**Work to be completed**
The answer must be every line of the data that holds the word "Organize".

**Data for the task**
★ ★ ★ ★ ★ ★ ★
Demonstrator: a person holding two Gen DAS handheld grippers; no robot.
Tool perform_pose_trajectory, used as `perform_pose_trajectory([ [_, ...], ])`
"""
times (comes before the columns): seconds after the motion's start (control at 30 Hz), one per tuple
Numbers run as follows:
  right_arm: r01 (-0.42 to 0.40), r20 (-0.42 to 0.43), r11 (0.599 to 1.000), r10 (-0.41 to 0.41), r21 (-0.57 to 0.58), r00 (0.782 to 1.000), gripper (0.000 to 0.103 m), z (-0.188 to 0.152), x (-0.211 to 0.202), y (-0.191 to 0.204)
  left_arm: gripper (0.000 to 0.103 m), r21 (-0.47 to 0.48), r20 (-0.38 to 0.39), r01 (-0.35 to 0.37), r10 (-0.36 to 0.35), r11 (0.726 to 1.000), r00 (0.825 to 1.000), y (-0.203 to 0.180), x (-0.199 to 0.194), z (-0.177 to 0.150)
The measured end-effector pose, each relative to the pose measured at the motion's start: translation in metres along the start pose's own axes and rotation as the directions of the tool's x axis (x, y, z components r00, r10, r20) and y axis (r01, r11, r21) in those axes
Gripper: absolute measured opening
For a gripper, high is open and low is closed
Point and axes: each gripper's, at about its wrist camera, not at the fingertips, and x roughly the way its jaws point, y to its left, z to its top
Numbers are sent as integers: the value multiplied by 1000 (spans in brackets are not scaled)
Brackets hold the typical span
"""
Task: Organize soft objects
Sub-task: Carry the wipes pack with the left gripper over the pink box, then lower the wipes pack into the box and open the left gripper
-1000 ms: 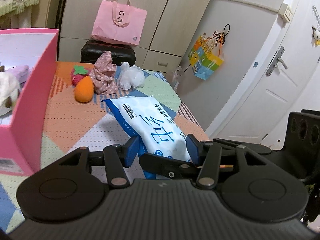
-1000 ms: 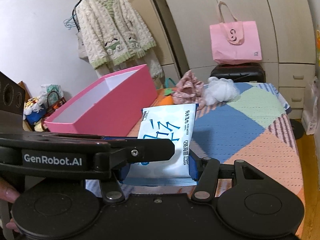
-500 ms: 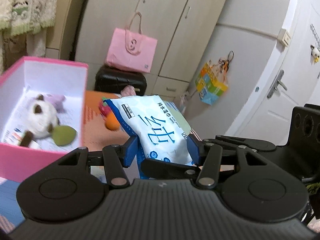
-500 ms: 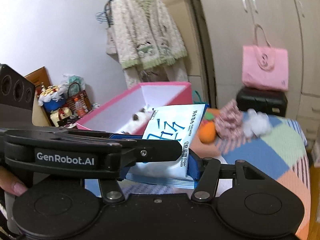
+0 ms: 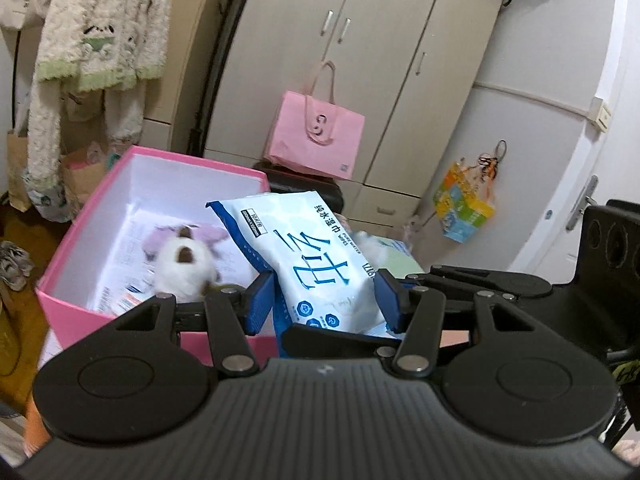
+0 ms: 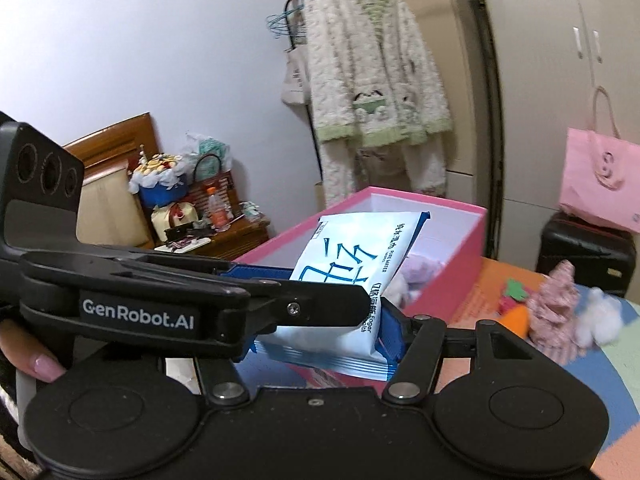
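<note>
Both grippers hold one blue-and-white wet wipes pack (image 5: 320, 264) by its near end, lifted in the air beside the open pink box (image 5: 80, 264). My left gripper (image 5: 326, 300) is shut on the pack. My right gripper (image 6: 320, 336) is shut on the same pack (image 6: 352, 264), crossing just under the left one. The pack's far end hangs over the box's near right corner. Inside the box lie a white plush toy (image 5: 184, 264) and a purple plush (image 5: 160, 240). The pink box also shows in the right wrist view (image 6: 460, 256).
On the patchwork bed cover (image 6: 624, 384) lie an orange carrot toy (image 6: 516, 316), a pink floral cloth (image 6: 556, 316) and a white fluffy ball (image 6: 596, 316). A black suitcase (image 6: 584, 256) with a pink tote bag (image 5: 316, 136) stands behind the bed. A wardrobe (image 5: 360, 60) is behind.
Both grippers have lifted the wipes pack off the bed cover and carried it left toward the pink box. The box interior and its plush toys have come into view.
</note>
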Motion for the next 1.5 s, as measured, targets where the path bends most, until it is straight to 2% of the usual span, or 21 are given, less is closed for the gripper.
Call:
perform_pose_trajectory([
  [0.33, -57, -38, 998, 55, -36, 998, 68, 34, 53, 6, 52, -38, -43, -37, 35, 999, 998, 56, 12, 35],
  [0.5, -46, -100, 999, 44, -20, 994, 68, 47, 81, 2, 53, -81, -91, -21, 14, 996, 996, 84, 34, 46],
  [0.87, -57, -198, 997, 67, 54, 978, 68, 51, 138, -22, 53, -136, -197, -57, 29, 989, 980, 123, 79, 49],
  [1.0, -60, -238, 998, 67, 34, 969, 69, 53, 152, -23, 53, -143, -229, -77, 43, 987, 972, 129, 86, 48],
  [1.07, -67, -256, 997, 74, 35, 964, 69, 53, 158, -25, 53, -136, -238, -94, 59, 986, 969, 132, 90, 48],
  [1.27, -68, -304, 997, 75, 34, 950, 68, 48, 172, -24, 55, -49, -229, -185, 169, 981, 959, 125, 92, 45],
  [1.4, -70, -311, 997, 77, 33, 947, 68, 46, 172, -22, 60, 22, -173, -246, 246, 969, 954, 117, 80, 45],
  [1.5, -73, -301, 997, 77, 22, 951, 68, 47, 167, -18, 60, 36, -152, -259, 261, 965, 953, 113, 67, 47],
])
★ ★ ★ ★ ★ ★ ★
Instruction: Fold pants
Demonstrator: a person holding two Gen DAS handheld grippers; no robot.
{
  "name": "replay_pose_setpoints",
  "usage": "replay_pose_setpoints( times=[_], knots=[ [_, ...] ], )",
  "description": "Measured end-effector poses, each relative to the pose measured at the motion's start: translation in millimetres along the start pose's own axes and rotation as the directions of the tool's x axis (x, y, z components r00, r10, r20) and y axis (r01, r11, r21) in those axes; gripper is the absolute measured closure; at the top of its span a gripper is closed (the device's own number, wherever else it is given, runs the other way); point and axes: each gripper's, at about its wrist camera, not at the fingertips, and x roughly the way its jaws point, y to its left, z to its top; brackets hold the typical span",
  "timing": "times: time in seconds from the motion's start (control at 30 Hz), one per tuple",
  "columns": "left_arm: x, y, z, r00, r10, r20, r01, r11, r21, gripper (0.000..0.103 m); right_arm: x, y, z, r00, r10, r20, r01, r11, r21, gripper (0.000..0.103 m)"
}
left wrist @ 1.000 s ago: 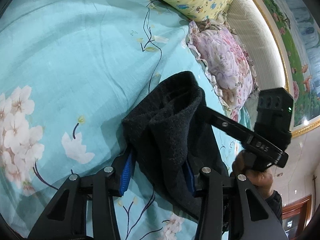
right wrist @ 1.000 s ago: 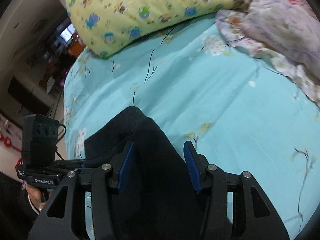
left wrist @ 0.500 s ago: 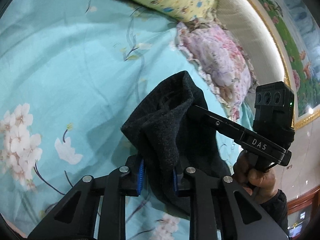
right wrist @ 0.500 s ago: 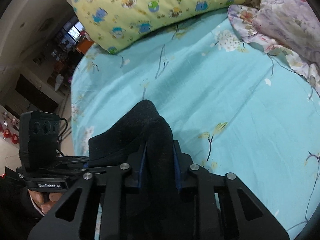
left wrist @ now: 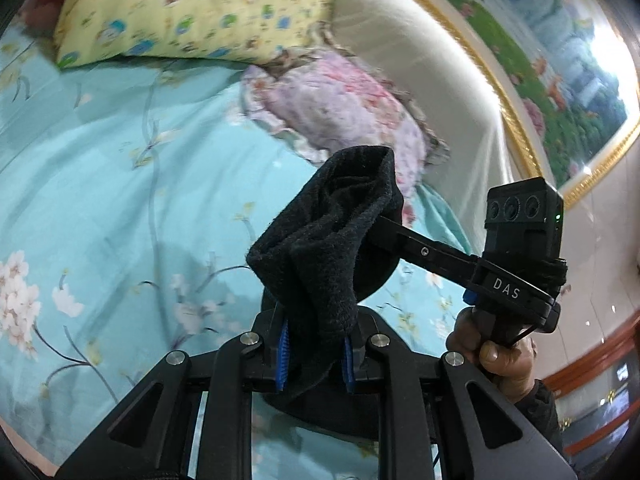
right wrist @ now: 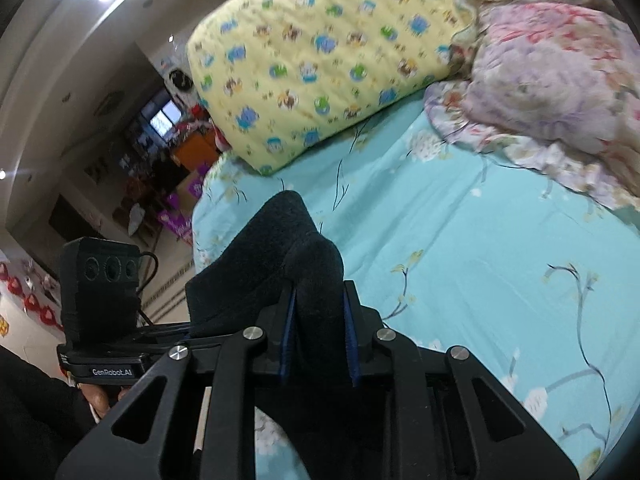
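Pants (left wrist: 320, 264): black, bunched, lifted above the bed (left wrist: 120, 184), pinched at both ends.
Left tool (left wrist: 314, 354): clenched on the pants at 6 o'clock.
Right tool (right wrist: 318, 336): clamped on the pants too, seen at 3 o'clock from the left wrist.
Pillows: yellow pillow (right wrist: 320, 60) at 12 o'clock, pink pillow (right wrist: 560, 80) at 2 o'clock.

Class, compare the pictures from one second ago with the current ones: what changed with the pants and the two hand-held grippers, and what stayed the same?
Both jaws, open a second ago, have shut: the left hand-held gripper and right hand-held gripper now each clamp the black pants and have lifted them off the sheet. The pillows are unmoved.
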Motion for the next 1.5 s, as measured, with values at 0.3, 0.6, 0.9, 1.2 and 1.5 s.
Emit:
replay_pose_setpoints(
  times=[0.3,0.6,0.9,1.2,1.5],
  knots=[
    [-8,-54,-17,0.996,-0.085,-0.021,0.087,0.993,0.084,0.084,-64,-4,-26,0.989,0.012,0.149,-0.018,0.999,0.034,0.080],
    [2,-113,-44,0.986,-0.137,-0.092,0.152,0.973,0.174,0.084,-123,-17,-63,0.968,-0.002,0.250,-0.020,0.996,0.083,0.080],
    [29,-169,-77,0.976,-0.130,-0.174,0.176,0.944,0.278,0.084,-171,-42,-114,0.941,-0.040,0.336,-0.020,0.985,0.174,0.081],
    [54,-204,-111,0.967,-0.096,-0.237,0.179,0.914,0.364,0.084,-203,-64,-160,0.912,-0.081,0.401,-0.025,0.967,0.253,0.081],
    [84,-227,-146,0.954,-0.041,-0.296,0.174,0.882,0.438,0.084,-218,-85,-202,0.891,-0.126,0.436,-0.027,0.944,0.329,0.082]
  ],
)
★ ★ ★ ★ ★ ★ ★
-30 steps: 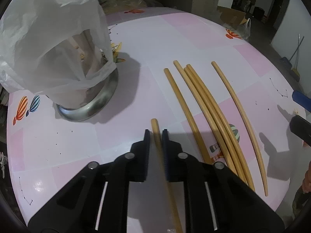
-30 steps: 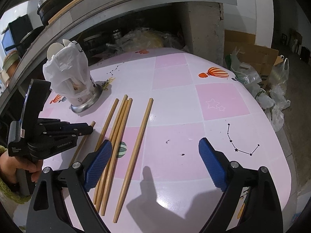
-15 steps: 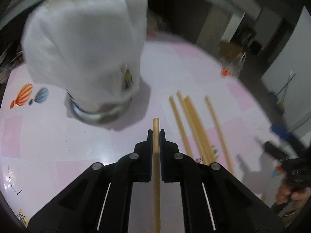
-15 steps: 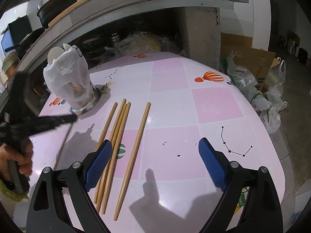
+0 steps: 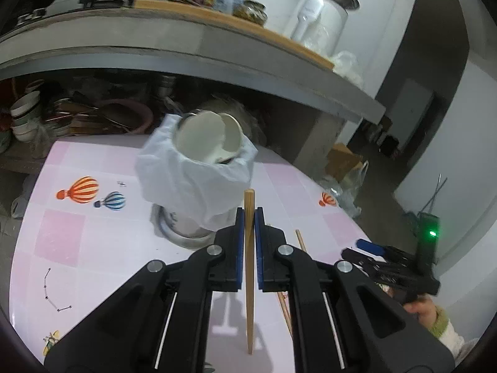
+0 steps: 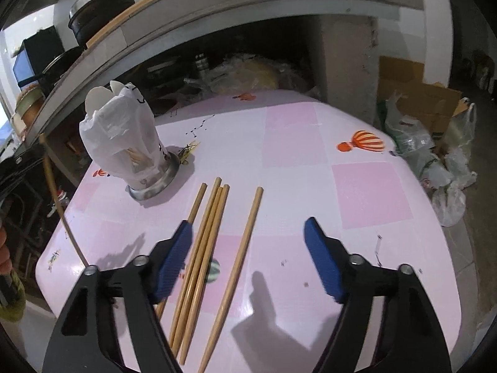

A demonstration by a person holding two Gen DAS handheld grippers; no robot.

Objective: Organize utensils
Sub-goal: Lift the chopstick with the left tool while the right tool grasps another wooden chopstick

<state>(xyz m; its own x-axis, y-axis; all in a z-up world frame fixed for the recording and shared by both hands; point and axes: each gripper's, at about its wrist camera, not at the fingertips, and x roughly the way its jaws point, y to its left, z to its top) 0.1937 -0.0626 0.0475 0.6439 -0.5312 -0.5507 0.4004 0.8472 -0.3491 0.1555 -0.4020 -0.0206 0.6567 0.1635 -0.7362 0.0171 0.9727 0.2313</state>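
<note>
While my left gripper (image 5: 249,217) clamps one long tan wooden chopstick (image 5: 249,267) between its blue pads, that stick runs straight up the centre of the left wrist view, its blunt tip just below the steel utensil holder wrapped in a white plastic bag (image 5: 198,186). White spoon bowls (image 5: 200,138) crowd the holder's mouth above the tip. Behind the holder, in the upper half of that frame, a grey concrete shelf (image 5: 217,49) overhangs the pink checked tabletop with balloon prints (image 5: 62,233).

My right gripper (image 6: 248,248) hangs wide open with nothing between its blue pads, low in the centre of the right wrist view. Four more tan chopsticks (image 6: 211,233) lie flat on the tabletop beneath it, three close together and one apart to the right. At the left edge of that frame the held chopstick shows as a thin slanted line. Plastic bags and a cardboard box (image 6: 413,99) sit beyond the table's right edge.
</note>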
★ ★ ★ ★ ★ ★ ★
**Task response**
Task: Organize soft objects
Objective: Organize utensils

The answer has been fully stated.